Top of RECORDS SHOWN

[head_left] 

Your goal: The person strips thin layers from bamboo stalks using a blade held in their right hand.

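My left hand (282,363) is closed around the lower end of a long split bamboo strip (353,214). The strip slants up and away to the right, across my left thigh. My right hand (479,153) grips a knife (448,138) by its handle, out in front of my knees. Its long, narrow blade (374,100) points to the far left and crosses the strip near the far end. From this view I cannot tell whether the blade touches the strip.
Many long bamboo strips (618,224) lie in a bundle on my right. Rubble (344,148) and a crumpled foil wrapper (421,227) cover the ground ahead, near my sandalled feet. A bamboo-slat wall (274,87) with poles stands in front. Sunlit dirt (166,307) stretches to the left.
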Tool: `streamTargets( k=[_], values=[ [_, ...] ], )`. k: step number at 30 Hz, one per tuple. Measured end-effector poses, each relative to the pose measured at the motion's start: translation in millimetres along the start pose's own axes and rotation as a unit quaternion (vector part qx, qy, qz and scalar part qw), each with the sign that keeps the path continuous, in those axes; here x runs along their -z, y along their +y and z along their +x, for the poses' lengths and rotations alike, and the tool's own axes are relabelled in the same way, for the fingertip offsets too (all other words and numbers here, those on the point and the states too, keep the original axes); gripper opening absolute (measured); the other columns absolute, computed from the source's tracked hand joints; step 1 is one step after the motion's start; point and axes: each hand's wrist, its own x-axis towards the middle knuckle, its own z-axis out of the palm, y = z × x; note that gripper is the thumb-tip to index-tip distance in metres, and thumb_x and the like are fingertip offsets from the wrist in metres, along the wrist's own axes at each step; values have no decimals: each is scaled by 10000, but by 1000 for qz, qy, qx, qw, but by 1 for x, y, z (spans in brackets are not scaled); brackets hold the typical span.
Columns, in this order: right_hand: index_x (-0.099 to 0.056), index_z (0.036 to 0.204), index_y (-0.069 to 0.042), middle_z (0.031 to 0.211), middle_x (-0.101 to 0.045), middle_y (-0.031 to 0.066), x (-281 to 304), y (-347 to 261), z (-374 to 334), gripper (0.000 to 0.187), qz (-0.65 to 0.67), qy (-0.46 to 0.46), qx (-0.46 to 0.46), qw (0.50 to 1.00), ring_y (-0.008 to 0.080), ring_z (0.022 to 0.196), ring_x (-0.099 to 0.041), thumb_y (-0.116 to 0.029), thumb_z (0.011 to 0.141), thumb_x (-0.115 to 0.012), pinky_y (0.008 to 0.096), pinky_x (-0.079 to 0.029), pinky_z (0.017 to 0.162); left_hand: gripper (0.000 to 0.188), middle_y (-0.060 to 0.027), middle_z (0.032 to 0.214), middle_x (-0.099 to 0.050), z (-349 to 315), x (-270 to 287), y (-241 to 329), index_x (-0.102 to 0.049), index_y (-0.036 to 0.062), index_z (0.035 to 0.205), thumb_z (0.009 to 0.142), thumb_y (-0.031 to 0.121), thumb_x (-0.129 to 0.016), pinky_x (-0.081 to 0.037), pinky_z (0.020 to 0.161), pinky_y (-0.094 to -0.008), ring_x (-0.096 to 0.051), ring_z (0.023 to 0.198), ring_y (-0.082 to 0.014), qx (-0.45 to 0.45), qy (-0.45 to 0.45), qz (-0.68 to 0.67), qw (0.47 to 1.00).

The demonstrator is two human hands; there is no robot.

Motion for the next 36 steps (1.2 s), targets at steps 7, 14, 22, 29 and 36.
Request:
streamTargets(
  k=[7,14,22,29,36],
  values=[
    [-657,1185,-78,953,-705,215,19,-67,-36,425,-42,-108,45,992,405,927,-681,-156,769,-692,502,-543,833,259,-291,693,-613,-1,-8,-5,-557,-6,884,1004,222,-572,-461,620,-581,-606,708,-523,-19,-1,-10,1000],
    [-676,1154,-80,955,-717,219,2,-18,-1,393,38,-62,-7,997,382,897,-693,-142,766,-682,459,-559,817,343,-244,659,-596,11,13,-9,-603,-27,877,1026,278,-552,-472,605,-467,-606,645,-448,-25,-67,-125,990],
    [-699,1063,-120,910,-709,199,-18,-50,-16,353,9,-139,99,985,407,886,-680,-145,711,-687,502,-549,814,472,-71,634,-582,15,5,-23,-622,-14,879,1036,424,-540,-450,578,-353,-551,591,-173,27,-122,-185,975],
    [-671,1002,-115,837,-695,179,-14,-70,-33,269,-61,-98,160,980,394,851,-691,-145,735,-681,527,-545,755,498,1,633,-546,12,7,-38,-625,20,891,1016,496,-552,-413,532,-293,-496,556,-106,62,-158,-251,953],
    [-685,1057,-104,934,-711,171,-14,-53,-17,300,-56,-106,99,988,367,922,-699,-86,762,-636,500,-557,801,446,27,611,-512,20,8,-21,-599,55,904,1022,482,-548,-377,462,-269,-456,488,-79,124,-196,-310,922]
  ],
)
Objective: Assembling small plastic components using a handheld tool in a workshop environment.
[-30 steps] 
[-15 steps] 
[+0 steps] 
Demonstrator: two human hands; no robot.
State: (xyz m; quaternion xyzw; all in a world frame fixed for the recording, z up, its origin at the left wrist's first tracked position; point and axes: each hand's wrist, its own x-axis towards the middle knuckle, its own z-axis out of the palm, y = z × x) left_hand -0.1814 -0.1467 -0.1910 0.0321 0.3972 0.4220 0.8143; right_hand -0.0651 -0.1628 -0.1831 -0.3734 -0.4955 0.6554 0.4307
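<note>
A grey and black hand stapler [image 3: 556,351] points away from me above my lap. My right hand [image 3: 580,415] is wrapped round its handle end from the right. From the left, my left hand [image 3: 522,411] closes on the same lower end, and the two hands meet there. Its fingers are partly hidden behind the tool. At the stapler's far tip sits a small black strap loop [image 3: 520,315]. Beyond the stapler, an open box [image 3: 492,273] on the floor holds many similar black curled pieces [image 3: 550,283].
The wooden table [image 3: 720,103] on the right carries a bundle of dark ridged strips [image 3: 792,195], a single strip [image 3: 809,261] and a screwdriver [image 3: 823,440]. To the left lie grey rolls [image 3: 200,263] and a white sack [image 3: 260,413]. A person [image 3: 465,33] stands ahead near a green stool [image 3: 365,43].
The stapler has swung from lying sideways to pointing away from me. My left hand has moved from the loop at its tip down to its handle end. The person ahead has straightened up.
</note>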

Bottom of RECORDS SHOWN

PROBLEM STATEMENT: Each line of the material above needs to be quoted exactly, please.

EXPECTED ANSWER:
[head_left] 

Your goal: The person strips thin layers from bamboo stalks using a blade held in their right hand.

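My left hand (282,363) is closed around the lower end of a long split bamboo strip (353,214). The strip slants up and away to the right, across my left thigh. My right hand (479,153) grips a knife (448,138) by its handle, out in front of my knees. Its long, narrow blade (374,100) points to the far left and crosses the strip near the far end. From this view I cannot tell whether the blade touches the strip.
Many long bamboo strips (618,224) lie in a bundle on my right. Rubble (344,148) and a crumpled foil wrapper (421,227) cover the ground ahead, near my sandalled feet. A bamboo-slat wall (274,87) with poles stands in front. Sunlit dirt (166,307) stretches to the left.
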Tool: `streamTargets( k=[_], values=[ [_, ...] ], )`. k: step number at 30 Hz, one per tuple. Measured end-effector poses, each relative to the pose measured at the motion's start: translation in millimetres along the start pose's own axes and rotation as a unit quaternion (vector part qx, qy, qz and scalar part qw), each with the sign that keeps the path continuous, in those axes; here x runs along their -z, y along their +y and z along their +x, for the poses' lengths and rotations alike, and the tool's own axes are relabelled in the same way, for the fingertip offsets too (all other words and numbers here, those on the point and the states too, keep the original axes); gripper opening absolute (measured); the other columns absolute, computed from the source's tracked hand joints; step 1 is one step after the motion's start; point and axes: each hand's wrist, its own x-axis towards the middle knuckle, its own z-axis out of the palm, y = z × x; note that gripper is the thumb-tip to index-tip distance in metres, and thumb_x and the like are fingertip offsets from the wrist in metres, along the wrist's own axes at each step; values have no decimals: each is scaled by 10000, but by 1000 for qz, qy, qx, qw, but by 1 for x, y, z (spans in brackets are not scaled); brackets hold the typical span.
Columns, in this order: right_hand: index_x (-0.099 to 0.056), index_z (0.036 to 0.204), index_y (-0.069 to 0.042), middle_z (0.031 to 0.211), middle_x (-0.101 to 0.045), middle_y (-0.031 to 0.066), x (-281 to 304), y (-347 to 261), z (-374 to 334), gripper (0.000 to 0.187), qz (-0.65 to 0.67), qy (-0.46 to 0.46), qx (-0.46 to 0.46), qw (0.50 to 1.00), ring_y (-0.008 to 0.080), ring_z (0.022 to 0.196), ring_x (-0.099 to 0.041), thumb_y (-0.116 to 0.029), thumb_z (0.011 to 0.141), thumb_x (-0.115 to 0.012), pinky_y (0.008 to 0.096), pinky_x (-0.079 to 0.029), pinky_z (0.017 to 0.162); left_hand: gripper (0.000 to 0.188), middle_y (-0.060 to 0.027), middle_z (0.032 to 0.214), middle_x (-0.099 to 0.050), z (-349 to 315), x (-270 to 287), y (-241 to 329), index_x (-0.102 to 0.049), index_y (-0.036 to 0.062), index_z (0.035 to 0.205), thumb_z (0.009 to 0.142), thumb_y (-0.031 to 0.121), thumb_x (-0.129 to 0.016), pinky_x (-0.081 to 0.037), pinky_z (0.020 to 0.161), pinky_y (-0.094 to -0.008), ring_x (-0.096 to 0.051), ring_z (0.023 to 0.198), ring_y (-0.082 to 0.014), qx (-0.45 to 0.45), qy (-0.45 to 0.45), qz (-0.68 to 0.67), qw (0.47 to 1.00).

The demonstrator is two human hands; there is no robot.

Motion for the next 36 steps (1.2 s), targets at steps 7, 14, 22, 29 and 36.
Request:
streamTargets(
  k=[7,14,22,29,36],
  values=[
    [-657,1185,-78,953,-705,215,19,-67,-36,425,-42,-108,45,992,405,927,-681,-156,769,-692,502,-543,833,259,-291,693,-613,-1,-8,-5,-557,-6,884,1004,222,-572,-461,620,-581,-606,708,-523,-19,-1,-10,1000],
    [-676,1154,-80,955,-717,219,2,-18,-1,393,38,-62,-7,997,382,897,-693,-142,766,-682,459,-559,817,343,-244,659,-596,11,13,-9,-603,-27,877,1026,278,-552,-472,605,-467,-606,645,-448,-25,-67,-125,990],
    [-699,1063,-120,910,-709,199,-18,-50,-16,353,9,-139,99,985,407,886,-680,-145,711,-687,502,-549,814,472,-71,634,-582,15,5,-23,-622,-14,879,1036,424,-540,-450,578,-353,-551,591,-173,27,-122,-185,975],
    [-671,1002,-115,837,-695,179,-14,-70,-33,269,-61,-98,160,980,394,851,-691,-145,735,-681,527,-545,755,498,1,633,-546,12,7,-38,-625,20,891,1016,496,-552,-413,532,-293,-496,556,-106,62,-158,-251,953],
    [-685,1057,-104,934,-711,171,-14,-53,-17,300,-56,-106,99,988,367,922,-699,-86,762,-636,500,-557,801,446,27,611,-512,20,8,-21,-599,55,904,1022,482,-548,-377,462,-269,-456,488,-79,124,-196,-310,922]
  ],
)
Objective: Assembling small plastic components using a handheld tool in a workshop environment.
[-30 steps] 
[-15 steps] 
[+0 steps] 
Demonstrator: two human hands; no robot.
State: (xyz m; quaternion xyzw; all in a world frame fixed for the recording, z up, its origin at the left wrist's first tracked position; point and axes: each hand's wrist, its own x-axis towards the middle knuckle, its own z-axis out of the palm, y = z × x) left_hand -0.1814 -0.1467 -0.1910 0.0321 0.3972 0.4220 0.8143; right_hand -0.0651 -0.1628 -0.1831 -0.3734 -0.4955 0.6554 0.4307
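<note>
A grey and black hand stapler [image 3: 556,351] points away from me above my lap. My right hand [image 3: 580,415] is wrapped round its handle end from the right. From the left, my left hand [image 3: 522,411] closes on the same lower end, and the two hands meet there. Its fingers are partly hidden behind the tool. At the stapler's far tip sits a small black strap loop [image 3: 520,315]. Beyond the stapler, an open box [image 3: 492,273] on the floor holds many similar black curled pieces [image 3: 550,283].
The wooden table [image 3: 720,103] on the right carries a bundle of dark ridged strips [image 3: 792,195], a single strip [image 3: 809,261] and a screwdriver [image 3: 823,440]. To the left lie grey rolls [image 3: 200,263] and a white sack [image 3: 260,413]. A person [image 3: 465,33] stands ahead near a green stool [image 3: 365,43].
The stapler has swung from lying sideways to pointing away from me. My left hand has moved from the loop at its tip down to its handle end. The person ahead has straightened up.
</note>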

That wraps up the exercise.